• [Problem to work on]
All pictures are to be excluded when the data below is output verbatim.

• [Data for review]
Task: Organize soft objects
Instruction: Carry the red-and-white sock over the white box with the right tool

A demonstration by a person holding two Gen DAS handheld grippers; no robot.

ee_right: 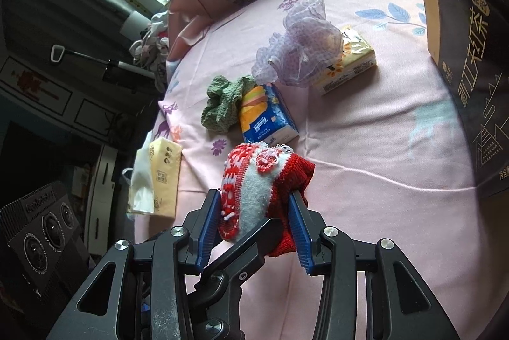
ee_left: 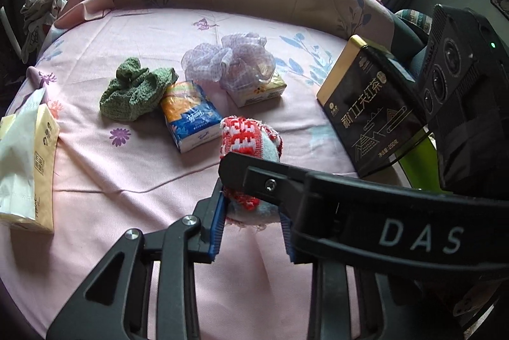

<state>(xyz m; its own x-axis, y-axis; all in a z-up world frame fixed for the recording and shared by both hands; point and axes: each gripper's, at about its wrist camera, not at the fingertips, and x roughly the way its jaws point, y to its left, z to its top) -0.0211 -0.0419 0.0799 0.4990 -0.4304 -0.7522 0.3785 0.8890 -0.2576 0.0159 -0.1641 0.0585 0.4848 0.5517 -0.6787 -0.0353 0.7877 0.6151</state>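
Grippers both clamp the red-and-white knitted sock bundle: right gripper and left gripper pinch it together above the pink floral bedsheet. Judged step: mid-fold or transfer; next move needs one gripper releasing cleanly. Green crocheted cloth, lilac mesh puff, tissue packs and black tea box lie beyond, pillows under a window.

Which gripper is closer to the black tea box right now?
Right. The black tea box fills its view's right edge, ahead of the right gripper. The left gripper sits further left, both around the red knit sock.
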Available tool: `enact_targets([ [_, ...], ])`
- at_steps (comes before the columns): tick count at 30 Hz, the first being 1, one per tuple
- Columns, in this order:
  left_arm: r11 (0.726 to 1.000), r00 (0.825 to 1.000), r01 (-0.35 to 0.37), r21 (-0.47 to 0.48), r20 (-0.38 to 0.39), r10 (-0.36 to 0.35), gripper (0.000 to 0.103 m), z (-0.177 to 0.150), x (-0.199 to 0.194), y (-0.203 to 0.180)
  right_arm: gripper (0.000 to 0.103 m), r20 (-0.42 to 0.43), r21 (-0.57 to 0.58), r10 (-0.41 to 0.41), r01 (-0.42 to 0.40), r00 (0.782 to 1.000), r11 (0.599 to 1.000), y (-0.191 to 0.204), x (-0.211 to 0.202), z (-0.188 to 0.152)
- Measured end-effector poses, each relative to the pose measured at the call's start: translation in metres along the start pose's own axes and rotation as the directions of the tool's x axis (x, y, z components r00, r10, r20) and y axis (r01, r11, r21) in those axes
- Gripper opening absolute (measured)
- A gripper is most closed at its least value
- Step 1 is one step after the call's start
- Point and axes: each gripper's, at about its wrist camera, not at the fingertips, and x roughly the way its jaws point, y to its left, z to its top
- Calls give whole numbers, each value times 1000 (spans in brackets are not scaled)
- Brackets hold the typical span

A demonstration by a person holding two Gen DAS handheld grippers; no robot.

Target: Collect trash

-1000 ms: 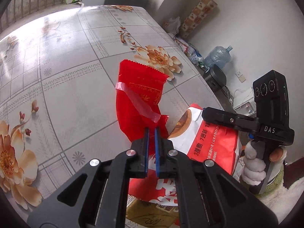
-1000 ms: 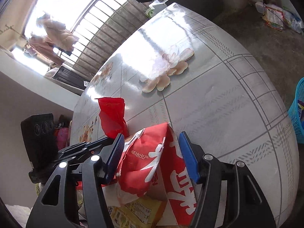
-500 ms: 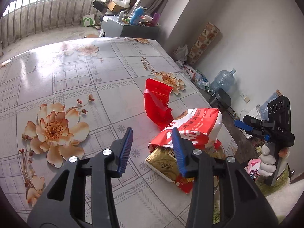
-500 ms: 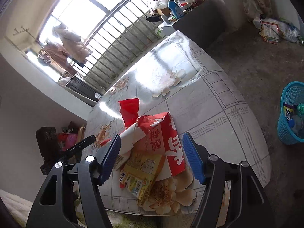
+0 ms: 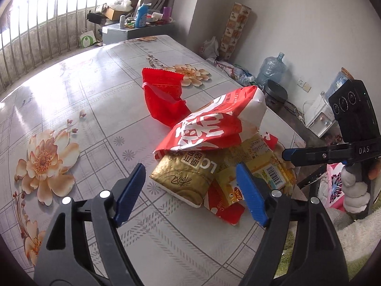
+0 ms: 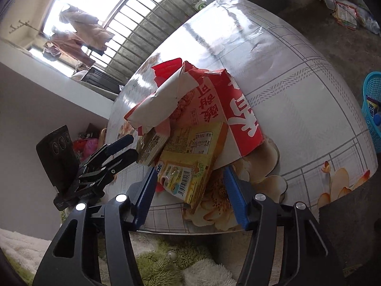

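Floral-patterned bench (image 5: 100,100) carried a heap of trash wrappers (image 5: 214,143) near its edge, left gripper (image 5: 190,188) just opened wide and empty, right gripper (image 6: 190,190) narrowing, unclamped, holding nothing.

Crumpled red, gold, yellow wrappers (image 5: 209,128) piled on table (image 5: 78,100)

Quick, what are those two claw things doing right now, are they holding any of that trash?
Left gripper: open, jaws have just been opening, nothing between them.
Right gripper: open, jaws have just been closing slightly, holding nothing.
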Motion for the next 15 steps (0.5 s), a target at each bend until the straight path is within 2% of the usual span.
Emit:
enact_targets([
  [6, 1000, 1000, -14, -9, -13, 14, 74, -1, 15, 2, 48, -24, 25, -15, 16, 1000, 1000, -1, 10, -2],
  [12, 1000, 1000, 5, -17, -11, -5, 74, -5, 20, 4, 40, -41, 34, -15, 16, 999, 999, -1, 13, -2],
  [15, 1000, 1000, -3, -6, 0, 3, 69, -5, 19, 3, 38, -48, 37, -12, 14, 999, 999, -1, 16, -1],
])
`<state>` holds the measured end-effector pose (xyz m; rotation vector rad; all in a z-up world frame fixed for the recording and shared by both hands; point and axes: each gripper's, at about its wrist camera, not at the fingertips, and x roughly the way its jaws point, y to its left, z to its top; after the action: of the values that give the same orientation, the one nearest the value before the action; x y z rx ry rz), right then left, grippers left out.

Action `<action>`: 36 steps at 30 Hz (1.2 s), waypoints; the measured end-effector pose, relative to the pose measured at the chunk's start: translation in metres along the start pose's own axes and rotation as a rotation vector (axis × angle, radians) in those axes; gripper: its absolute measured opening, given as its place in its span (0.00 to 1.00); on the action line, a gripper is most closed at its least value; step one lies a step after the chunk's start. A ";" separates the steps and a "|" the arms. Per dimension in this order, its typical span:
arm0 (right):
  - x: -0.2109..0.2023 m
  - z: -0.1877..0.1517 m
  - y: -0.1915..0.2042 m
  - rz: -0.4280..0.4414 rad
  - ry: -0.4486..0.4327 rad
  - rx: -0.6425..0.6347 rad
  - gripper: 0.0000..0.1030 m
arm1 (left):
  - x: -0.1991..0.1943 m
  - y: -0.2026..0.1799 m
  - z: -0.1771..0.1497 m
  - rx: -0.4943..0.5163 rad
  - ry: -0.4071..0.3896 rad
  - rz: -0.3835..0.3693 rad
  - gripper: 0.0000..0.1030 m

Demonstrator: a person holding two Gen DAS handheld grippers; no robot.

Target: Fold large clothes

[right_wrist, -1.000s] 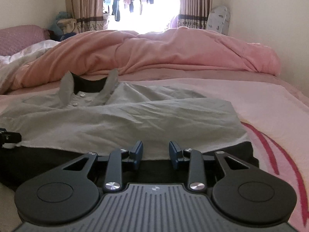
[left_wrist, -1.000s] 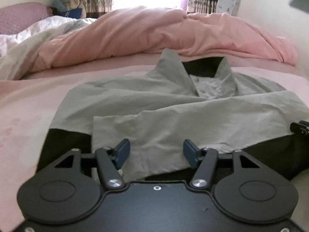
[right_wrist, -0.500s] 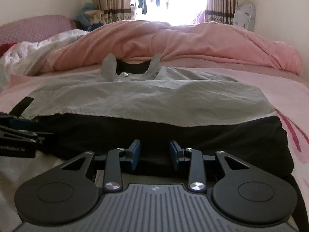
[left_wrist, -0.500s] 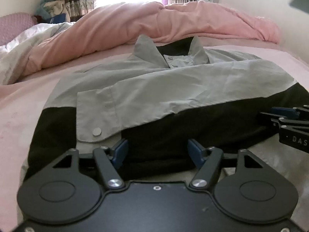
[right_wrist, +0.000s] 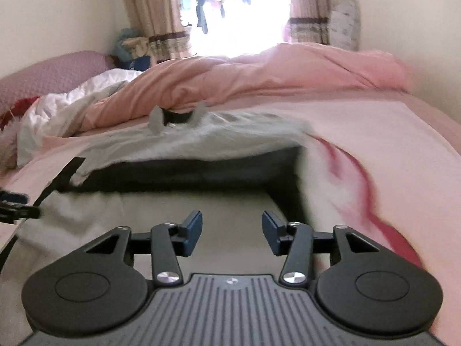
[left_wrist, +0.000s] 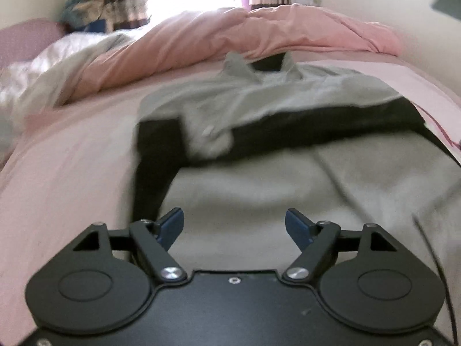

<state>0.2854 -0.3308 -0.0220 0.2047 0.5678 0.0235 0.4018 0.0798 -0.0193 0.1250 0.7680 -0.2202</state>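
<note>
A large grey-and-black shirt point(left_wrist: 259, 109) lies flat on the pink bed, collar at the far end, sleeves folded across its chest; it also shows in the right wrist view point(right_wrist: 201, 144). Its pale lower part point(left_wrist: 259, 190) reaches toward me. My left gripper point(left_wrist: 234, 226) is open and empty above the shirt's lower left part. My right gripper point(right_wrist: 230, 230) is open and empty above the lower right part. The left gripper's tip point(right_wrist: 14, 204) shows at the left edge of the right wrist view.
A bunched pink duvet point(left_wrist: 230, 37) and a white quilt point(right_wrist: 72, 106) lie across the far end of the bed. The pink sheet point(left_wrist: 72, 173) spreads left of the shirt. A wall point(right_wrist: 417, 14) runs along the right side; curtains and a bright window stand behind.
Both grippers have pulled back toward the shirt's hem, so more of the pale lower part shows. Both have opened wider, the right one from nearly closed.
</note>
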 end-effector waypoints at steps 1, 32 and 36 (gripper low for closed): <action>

• [Your solution]
Task: Organize soft objects
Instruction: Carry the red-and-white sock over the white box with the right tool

A demonstration by a person holding two Gen DAS handheld grippers; no robot.

ee_right: 
ee_left: 

<state>(xyz m; its own x-axis, y-axis; all in a z-up world frame fixed for the recording and shared by both hands; point and axes: each gripper's, at about its wrist camera, not at the fingertips, and x roughly the way its jaws point, y to its left, z to its top) -0.0211 -0.0419 0.0799 0.4990 -0.4304 -0.7522 0.3785 0.8890 -0.2576 0.0159 -0.1641 0.0585 0.4848 0.5517 -0.6787 -0.0353 0.7877 0.6151</state>
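Grippers both clamp the red-and-white knitted sock bundle: right gripper and left gripper pinch it together above the pink floral bedsheet. Judged step: mid-fold or transfer; next move needs one gripper releasing cleanly. Green crocheted cloth, lilac mesh puff, tissue packs and black tea box lie beyond, pillows under a window.

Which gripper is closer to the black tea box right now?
Right. The black tea box fills its view's right edge, ahead of the right gripper. The left gripper sits further left, both around the red knit sock.
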Available tool: `enact_targets([ [_, ...], ])`
- at_steps (comes before the columns): tick count at 30 Hz, the first being 1, one per tuple
- Columns, in this order:
  left_arm: r11 (0.726 to 1.000), r00 (0.825 to 1.000), r01 (-0.35 to 0.37), r21 (-0.47 to 0.48), r20 (-0.38 to 0.39), r10 (-0.36 to 0.35), gripper (0.000 to 0.103 m), z (-0.177 to 0.150), x (-0.199 to 0.194), y (-0.203 to 0.180)
  right_arm: gripper (0.000 to 0.103 m), r20 (-0.42 to 0.43), r21 (-0.57 to 0.58), r10 (-0.41 to 0.41), r01 (-0.42 to 0.40), r00 (0.782 to 1.000), r11 (0.599 to 1.000), y (-0.191 to 0.204), x (-0.211 to 0.202), z (-0.188 to 0.152)
- Measured end-effector poses, each relative to the pose measured at the call's start: translation in metres along the start pose's own axes and rotation as the directions of the tool's x axis (x, y, z components r00, r10, r20) and y axis (r01, r11, r21) in those axes
- Gripper opening absolute (measured)
- A gripper is most closed at its least value
- Step 1 is one step after the call's start
- Point and axes: each gripper's, at about its wrist camera, not at the fingertips, and x roughly the way its jaws point, y to its left, z to its top
- Calls give whole numbers, each value times 1000 (spans in brackets are not scaled)
- Brackets hold the typical span

A demonstration by a person holding two Gen DAS handheld grippers; no robot.

Target: Collect trash

-1000 ms: 
-1000 ms: 
-500 ms: 
-500 ms: 
+0 ms: 
+0 ms: 

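Floral-patterned bench (image 5: 100,100) carried a heap of trash wrappers (image 5: 214,143) near its edge, left gripper (image 5: 190,188) just opened wide and empty, right gripper (image 6: 190,190) narrowing, unclamped, holding nothing.

Crumpled red, gold, yellow wrappers (image 5: 209,128) piled on table (image 5: 78,100)

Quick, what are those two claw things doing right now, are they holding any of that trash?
Left gripper: open, jaws have just been opening, nothing between them.
Right gripper: open, jaws have just been closing slightly, holding nothing.
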Motion for the next 15 steps (0.5 s), a target at each bend until the straight path is within 2% of the usual span.
Emit:
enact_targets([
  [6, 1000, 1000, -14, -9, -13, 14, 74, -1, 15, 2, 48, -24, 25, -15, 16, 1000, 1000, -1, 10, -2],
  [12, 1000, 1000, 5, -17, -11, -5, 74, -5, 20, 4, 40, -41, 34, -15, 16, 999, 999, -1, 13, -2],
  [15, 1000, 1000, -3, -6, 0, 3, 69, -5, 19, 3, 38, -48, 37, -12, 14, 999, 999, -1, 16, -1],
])
`<state>` holds the measured end-effector pose (xyz m; rotation vector rad; all in a z-up world frame fixed for the recording and shared by both hands; point and axes: each gripper's, at about its wrist camera, not at the fingertips, and x roughly the way its jaws point, y to its left, z to its top; after the action: of the values that give the same orientation, the one nearest the value before the action; x y z rx ry rz), right then left, grippers left out.

Action `<action>`: 36 steps at 30 Hz (1.2 s), waypoints; the measured end-effector pose, relative to the pose measured at the chunk's start: translation in metres along the start pose's own axes and rotation as a rotation vector (axis × angle, radians) in those axes; gripper: its absolute measured opening, given as its place in its span (0.00 to 1.00); on the action line, a gripper is most closed at its least value; step one lies a step after the chunk's start. A ";" separates the steps and a "|" the arms. Per dimension in this order, its typical span:
arm0 (right):
  - x: -0.2109..0.2023 m
  - z: -0.1877..0.1517 m
  - y: -0.1915..0.2042 m
  - rz: -0.4280..0.4414 rad
  - ry: -0.4486..0.4327 rad
  - rx: -0.6425..0.6347 rad
  - gripper: 0.0000..0.1030 m
arm1 (left):
  - x: -0.1991..0.1943 m
  - y: -0.2026..0.1799 m
  - z: -0.1771..0.1497 m
  - rx: -0.4943..0.5163 rad
  - ry: -0.4071..0.3896 rad
  - rz: -0.3835..0.3693 rad
  - gripper: 0.0000..0.1030 m

Demonstrator: a person holding two Gen DAS handheld grippers; no robot.

Target: Fold large clothes

[right_wrist, -1.000s] 
[left_wrist, -1.000s] 
[right_wrist, -0.500s] 
[left_wrist, -0.500s] 
[right_wrist, +0.000s] 
[left_wrist, +0.000s] 

<state>0.2854 -0.3308 -0.0220 0.2047 0.5678 0.0235 0.4018 0.0798 -0.0193 0.1250 0.7680 -0.2202</state>
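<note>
A large grey-and-black shirt point(left_wrist: 259, 109) lies flat on the pink bed, collar at the far end, sleeves folded across its chest; it also shows in the right wrist view point(right_wrist: 201, 144). Its pale lower part point(left_wrist: 259, 190) reaches toward me. My left gripper point(left_wrist: 234, 226) is open and empty above the shirt's lower left part. My right gripper point(right_wrist: 230, 230) is open and empty above the lower right part. The left gripper's tip point(right_wrist: 14, 204) shows at the left edge of the right wrist view.
A bunched pink duvet point(left_wrist: 230, 37) and a white quilt point(right_wrist: 72, 106) lie across the far end of the bed. The pink sheet point(left_wrist: 72, 173) spreads left of the shirt. A wall point(right_wrist: 417, 14) runs along the right side; curtains and a bright window stand behind.
Both grippers have pulled back toward the shirt's hem, so more of the pale lower part shows. Both have opened wider, the right one from nearly closed.
</note>
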 end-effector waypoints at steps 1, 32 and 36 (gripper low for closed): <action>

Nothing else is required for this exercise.